▶ What to produce: Each entry has to be printed again exactly.

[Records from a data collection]

··········

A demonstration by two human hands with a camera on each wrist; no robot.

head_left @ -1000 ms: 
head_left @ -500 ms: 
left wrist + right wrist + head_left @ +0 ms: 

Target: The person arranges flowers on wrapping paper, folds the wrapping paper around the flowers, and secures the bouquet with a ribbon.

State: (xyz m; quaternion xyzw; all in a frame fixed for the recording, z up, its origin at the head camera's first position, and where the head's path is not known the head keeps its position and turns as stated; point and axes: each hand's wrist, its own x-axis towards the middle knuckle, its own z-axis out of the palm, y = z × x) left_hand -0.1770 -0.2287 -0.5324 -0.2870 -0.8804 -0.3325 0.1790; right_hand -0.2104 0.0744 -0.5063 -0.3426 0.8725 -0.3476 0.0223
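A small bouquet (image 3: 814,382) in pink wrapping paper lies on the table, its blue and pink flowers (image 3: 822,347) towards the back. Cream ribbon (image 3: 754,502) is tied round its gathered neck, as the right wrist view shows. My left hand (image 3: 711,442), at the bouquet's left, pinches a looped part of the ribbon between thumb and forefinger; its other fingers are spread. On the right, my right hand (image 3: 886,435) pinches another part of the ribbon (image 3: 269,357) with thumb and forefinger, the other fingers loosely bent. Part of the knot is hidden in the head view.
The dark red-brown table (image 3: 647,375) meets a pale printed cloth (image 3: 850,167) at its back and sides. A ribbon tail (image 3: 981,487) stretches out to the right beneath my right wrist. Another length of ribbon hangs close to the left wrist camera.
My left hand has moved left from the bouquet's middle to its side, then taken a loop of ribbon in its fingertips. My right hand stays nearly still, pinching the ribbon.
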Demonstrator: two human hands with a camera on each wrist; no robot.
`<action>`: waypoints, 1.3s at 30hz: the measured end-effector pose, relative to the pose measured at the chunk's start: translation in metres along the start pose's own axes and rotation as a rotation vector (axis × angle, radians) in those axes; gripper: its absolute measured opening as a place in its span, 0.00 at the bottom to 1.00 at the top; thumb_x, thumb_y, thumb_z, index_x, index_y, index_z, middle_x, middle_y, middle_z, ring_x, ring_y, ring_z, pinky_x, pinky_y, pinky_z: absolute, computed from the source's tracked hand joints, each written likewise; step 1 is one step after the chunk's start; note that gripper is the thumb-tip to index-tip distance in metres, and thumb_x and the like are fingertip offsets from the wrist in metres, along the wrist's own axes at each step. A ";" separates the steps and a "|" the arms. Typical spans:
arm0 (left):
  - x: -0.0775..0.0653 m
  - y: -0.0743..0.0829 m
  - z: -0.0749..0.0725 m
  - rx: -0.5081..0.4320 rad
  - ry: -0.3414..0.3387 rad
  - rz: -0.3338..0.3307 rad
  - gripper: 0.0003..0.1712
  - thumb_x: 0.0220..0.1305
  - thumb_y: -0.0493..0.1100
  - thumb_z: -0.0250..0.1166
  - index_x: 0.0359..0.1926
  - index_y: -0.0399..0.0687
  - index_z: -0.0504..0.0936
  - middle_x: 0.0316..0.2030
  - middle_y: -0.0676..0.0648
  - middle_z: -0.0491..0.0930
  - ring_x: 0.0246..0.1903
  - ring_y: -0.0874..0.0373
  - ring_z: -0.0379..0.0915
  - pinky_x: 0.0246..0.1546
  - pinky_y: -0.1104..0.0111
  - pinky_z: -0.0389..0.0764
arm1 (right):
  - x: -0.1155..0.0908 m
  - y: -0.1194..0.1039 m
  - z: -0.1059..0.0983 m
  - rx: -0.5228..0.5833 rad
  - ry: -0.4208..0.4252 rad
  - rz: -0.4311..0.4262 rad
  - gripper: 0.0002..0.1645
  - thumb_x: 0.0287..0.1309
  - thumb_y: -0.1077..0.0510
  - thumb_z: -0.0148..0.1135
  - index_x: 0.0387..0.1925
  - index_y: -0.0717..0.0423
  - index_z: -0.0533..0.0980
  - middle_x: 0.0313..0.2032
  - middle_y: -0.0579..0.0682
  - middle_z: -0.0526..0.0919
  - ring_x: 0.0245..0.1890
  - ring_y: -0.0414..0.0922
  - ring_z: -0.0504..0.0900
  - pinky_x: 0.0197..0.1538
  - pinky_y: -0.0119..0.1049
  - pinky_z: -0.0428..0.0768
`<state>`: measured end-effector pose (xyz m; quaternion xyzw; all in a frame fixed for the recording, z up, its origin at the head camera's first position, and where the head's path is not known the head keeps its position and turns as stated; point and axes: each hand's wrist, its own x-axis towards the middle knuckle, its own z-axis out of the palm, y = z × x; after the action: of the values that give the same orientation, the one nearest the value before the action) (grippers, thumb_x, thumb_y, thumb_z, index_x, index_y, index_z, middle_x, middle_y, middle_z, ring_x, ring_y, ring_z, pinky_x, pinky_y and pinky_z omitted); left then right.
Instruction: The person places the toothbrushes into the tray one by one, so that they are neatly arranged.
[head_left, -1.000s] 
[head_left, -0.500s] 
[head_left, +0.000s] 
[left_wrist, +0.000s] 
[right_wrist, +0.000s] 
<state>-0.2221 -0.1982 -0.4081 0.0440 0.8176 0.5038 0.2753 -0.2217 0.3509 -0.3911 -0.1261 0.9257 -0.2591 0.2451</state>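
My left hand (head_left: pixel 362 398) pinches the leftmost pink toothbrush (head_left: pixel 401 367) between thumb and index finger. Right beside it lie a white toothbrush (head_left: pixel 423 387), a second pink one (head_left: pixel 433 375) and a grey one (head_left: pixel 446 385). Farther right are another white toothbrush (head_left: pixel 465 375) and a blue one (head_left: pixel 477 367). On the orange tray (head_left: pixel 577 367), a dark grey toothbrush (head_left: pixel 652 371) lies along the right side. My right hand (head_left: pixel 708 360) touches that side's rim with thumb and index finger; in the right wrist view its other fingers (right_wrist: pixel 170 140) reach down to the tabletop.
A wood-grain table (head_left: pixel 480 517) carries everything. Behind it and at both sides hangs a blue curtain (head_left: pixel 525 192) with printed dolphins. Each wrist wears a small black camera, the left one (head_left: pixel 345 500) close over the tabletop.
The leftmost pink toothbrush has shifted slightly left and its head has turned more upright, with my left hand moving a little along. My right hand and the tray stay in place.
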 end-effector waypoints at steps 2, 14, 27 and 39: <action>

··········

▶ Answer for this exercise:
A demonstration by two human hands with a camera on each wrist; no robot.

head_left @ -1000 ms: 
head_left @ -500 ms: 
left wrist + right wrist + head_left @ +0 ms: 

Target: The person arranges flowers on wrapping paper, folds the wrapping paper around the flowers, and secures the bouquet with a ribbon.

State: (xyz m; quaternion xyzw; all in a frame fixed for the recording, z up, its origin at the head camera's first position, and where the head's path is not known the head keeps its position and turns as stated; point and axes: each hand's wrist, its own x-axis towards the middle knuckle, its own z-axis out of the palm, y = z × x) left_hand -0.1770 -0.2287 -0.5324 -0.2870 -0.8804 -0.3325 0.1790; right_hand -0.2104 0.0744 -0.5063 -0.3426 0.8725 -0.3476 0.0223
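A small bouquet (image 3: 814,382) in pink wrapping paper lies on the table, its blue and pink flowers (image 3: 822,347) towards the back. Cream ribbon (image 3: 754,502) is tied round its gathered neck, as the right wrist view shows. My left hand (image 3: 711,442), at the bouquet's left, pinches a looped part of the ribbon between thumb and forefinger; its other fingers are spread. On the right, my right hand (image 3: 886,435) pinches another part of the ribbon (image 3: 269,357) with thumb and forefinger, the other fingers loosely bent. Part of the knot is hidden in the head view.
The dark red-brown table (image 3: 647,375) meets a pale printed cloth (image 3: 850,167) at its back and sides. A ribbon tail (image 3: 981,487) stretches out to the right beneath my right wrist. Another length of ribbon hangs close to the left wrist camera.
My left hand has moved left from the bouquet's middle to its side, then taken a loop of ribbon in its fingertips. My right hand stays nearly still, pinching the ribbon.
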Demonstrator: two human hands with a camera on each wrist; no robot.
`<action>`: waypoints, 1.3s at 30hz: the measured end-effector pose, relative to the pose measured at the chunk's start: translation in metres along the start pose's own axes and rotation as a rotation vector (axis × angle, radians) in those axes; gripper: its absolute measured opening as a place in its span, 0.00 at the bottom to 1.00 at the top; thumb_x, thumb_y, thumb_z, index_x, index_y, index_z, middle_x, middle_y, middle_z, ring_x, ring_y, ring_z, pinky_x, pinky_y, pinky_z: absolute, computed from the source's tracked hand joints, each written likewise; step 1 is one step after the chunk's start; note that gripper is the thumb-tip to index-tip distance in metres, and thumb_x and the like are fingertip offsets from the wrist in metres, along the wrist's own axes at each step. A ";" separates the steps and a "|" the arms. Typical spans:
arm0 (left):
  - x: -0.0775..0.0653 m
  - y: -0.0743..0.0829 m
  - z: -0.0749..0.0725 m
  - rx: -0.5081..0.4320 rad
  - ry: -0.3414..0.3387 rad
  - rz: -0.3338..0.3307 rad
  - gripper: 0.0003..0.1712
  - thumb_x: 0.0220..0.1305
  - thumb_y: -0.0493..0.1100
  - thumb_z: -0.0250..0.1166
  - index_x: 0.0359..0.1926
  - index_y: -0.0399..0.0687
  - index_z: -0.0504..0.0936
  - middle_x: 0.0316..0.2030
  - middle_y: -0.0676..0.0648
  - middle_z: -0.0491..0.0930
  - ring_x: 0.0246..0.1903
  - ring_y: -0.0874..0.0373
  - ring_z: -0.0379..0.0915
  - pinky_x: 0.0246..0.1546
  - pinky_y: -0.1104..0.0111
  - pinky_z: -0.0389..0.0764
arm1 (right):
  - x: -0.1155..0.0908 m
  - y: -0.1194..0.1039 m
  - z: -0.1059..0.0983 m
  - rx: -0.5228..0.5833 rad
  - ry: -0.4208..0.4252 rad
  - rz: -0.4311..0.4262 rad
  - gripper: 0.0002..0.1645
  - thumb_x: 0.0287..0.1309
  - thumb_y: -0.1077..0.0510
  - thumb_z: -0.0148..0.1135
  - index_x: 0.0387..0.1925
  - index_y: -0.0717..0.0423
  - index_z: -0.0533..0.0980
  - middle_x: 0.0313..0.2032
  - middle_y: -0.0579..0.0682
  - middle_z: -0.0526..0.0919
  - ring_x: 0.0245..0.1890
  - ring_y: -0.0414..0.0922
  - ring_z: -0.0504..0.0900
  - pinky_x: 0.0197..0.1538
  - pinky_y: -0.0119..0.1049
  - pinky_z: -0.0428..0.0768
`<state>`: measured end-effector pose (xyz m; quaternion xyzw; all in a frame fixed for the recording, z up, its origin at the head camera's first position, and where the head's path is not known the head keeps its position and turns as stated; point and axes: each hand's wrist, its own x-axis towards the middle knuckle, its own z-axis out of the palm, y = z × x; after the action: of the values that give the same orientation, the one nearest the value before the action) (grippers, thumb_x, thumb_y, thumb_z, index_x, index_y, index_z, middle_x, middle_y, middle_z, ring_x, ring_y, ring_z, pinky_x, pinky_y and pinky_z omitted); left then right.
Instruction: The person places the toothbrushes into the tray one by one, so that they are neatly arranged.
[head_left, -1.000s] 
[head_left, -0.500s] 
[head_left, +0.000s] 
[left_wrist, +0.000s] 
[right_wrist, +0.000s] 
<state>-0.2221 -0.1982 -0.4081 0.0440 0.8176 0.5038 0.2753 -0.2217 0.3509 -0.3911 -0.1261 0.9257 -0.2591 0.2451</state>
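My left hand (head_left: pixel 362 398) pinches the leftmost pink toothbrush (head_left: pixel 401 367) between thumb and index finger. Right beside it lie a white toothbrush (head_left: pixel 423 387), a second pink one (head_left: pixel 433 375) and a grey one (head_left: pixel 446 385). Farther right are another white toothbrush (head_left: pixel 465 375) and a blue one (head_left: pixel 477 367). On the orange tray (head_left: pixel 577 367), a dark grey toothbrush (head_left: pixel 652 371) lies along the right side. My right hand (head_left: pixel 708 360) touches that side's rim with thumb and index finger; in the right wrist view its other fingers (right_wrist: pixel 170 140) reach down to the tabletop.
A wood-grain table (head_left: pixel 480 517) carries everything. Behind it and at both sides hangs a blue curtain (head_left: pixel 525 192) with printed dolphins. Each wrist wears a small black camera, the left one (head_left: pixel 345 500) close over the tabletop.
The leftmost pink toothbrush has shifted slightly left and its head has turned more upright, with my left hand moving a little along. My right hand and the tray stay in place.
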 end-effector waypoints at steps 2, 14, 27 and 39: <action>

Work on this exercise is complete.